La ciudad se resiente de los daños del temporal más violento en décadas
PONTEVEDRA
Hasta ayer se habían registrado en la estación de Lourizán 589 litros por metro cuadrado El embalse de O Pontillón se quedó el domingo a metro y medio del desbordamiento
23 oct 2006 . Actualizado a las 07:00 h.?ontevedra se dio ayer un respiro tras un domingo dramático por las incidencias de las riadas, que han dejado un rastro de cuantiosos daños tanto en viviendas y carreteras como en el patrimonio del municipio. La ciudad registró sólo en esa jornada nada menos que 150,6 litros por metro cuadrado, pero condensados en apenas dos horas por la mañana y con unas consecuencias que desbordaron a los equipos de emergencia. De hecho, Santiago Salsón, jefe del Servicio de Climatología de Meteogalicia, reconoció que este octubre va camino de superar el récord de pluviosidad registrado en el mismo mes del año 1987, con 596 litros por metro cuadrado. Hasta ayer ya se habían registrado 589 litros «y se prevén lluvias hasta el jueves, por lo que seguro que se alcanza la cifra de hace una década». Hay que recordar que la estación de Lourizán funciona desde el año 58. Ayer, el gobierno local inició con los técnicos municipales la valoración de daños, para su reparación y para solicitar las ayudas prometidas ya por la Xunta. El primer balance apunta a que la riada afectó el domingo a 28 calles del municipio, en mayor o menor medida.
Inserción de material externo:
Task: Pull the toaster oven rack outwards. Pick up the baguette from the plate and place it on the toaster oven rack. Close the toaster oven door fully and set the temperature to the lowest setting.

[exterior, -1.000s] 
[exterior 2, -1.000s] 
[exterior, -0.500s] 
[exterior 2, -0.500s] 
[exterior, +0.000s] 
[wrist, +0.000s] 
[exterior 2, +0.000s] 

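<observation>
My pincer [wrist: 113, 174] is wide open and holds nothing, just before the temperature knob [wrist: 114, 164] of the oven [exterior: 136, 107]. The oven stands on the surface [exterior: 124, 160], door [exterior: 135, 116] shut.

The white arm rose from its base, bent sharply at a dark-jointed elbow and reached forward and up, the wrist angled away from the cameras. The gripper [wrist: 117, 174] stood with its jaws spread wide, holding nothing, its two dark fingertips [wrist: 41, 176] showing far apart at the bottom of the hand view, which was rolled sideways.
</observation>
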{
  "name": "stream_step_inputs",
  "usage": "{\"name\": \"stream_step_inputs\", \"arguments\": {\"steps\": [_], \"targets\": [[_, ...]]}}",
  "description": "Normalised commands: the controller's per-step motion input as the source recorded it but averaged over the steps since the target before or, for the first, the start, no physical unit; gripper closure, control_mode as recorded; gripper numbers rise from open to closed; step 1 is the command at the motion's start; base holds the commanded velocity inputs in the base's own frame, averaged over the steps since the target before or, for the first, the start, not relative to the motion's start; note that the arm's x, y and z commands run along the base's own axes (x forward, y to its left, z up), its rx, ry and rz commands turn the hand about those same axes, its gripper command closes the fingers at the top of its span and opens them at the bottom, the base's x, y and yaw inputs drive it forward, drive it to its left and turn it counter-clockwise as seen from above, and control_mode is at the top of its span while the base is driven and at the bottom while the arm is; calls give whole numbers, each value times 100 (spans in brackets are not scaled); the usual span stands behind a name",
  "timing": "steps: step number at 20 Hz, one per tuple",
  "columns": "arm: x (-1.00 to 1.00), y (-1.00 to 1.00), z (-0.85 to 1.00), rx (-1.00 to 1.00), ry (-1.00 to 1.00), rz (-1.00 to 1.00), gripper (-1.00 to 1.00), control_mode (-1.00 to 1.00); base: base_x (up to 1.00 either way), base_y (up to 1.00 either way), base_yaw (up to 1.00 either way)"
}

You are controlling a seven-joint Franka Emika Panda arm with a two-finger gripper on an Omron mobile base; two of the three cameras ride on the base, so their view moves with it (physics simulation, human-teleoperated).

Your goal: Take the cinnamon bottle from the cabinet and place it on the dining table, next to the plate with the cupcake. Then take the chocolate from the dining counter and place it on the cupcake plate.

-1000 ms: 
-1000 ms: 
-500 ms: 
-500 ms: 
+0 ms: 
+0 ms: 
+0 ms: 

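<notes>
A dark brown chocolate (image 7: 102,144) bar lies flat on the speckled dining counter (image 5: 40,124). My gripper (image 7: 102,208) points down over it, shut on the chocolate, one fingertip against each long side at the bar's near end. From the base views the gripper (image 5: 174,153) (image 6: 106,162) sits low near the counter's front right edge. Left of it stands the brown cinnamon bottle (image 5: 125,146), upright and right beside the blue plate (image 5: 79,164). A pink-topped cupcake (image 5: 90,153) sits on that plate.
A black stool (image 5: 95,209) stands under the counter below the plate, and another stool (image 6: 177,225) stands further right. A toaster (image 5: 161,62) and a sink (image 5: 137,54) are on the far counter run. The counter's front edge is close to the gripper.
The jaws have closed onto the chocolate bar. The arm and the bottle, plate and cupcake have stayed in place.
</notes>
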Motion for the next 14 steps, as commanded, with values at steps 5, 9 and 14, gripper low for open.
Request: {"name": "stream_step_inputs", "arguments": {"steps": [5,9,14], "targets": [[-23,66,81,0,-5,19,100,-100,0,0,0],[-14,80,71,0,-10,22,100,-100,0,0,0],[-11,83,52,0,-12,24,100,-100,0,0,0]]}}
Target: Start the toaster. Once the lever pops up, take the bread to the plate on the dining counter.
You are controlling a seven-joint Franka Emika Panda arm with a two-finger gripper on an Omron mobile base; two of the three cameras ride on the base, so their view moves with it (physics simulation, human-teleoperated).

El parte de la Policía Local refleja que se produjeron inundaciones en una decena de viviendas, doce garajes y al menos cinco bajos y que cuatro de las calles (Fernando Olmedo, Marqués de Valterra, César Boente y la Plaza del Muelle, donde hubo que rescatar a una mujer que no podía salir de su vivienda) estuvieron completamente anegadas. A ello hay que unir los daños en carreteras rurales, ocasionados por el derribo de muros de contención sobre las vías, y los destrozos en puentes. Al menos catorce fueron arrasados, uno de ellos medieval en Ponte Nova (Ponte Sampaio), incluido en la ruta del Camino Portugués, donde el agua arrastró también cuatro molinos y un área recreativa. En general, las parroquias de Xeve, Verducido, Marcón, A Canicouva y Ponte Sampaio fueron las más afectadas. Una de las mayores preocupaciones estuvo en el embalse de O Pontillón, que se quedó a metro y medio de volver a desbordarse como ocurrió en marzo. La empresa Aquagest abrió los aliviaderos y vigiló puntualmente la presa. El concejal de Seguridad, Guillerme Vázquez, reconoció que llegó a haber riesgo de desbordamiento y que fue necesaria nuevamente la colocación de los sacos de tierra que ya se emplearon a principios de año. Ayer, la presa estaba al 87,88% de su capacidad, según la Xunta.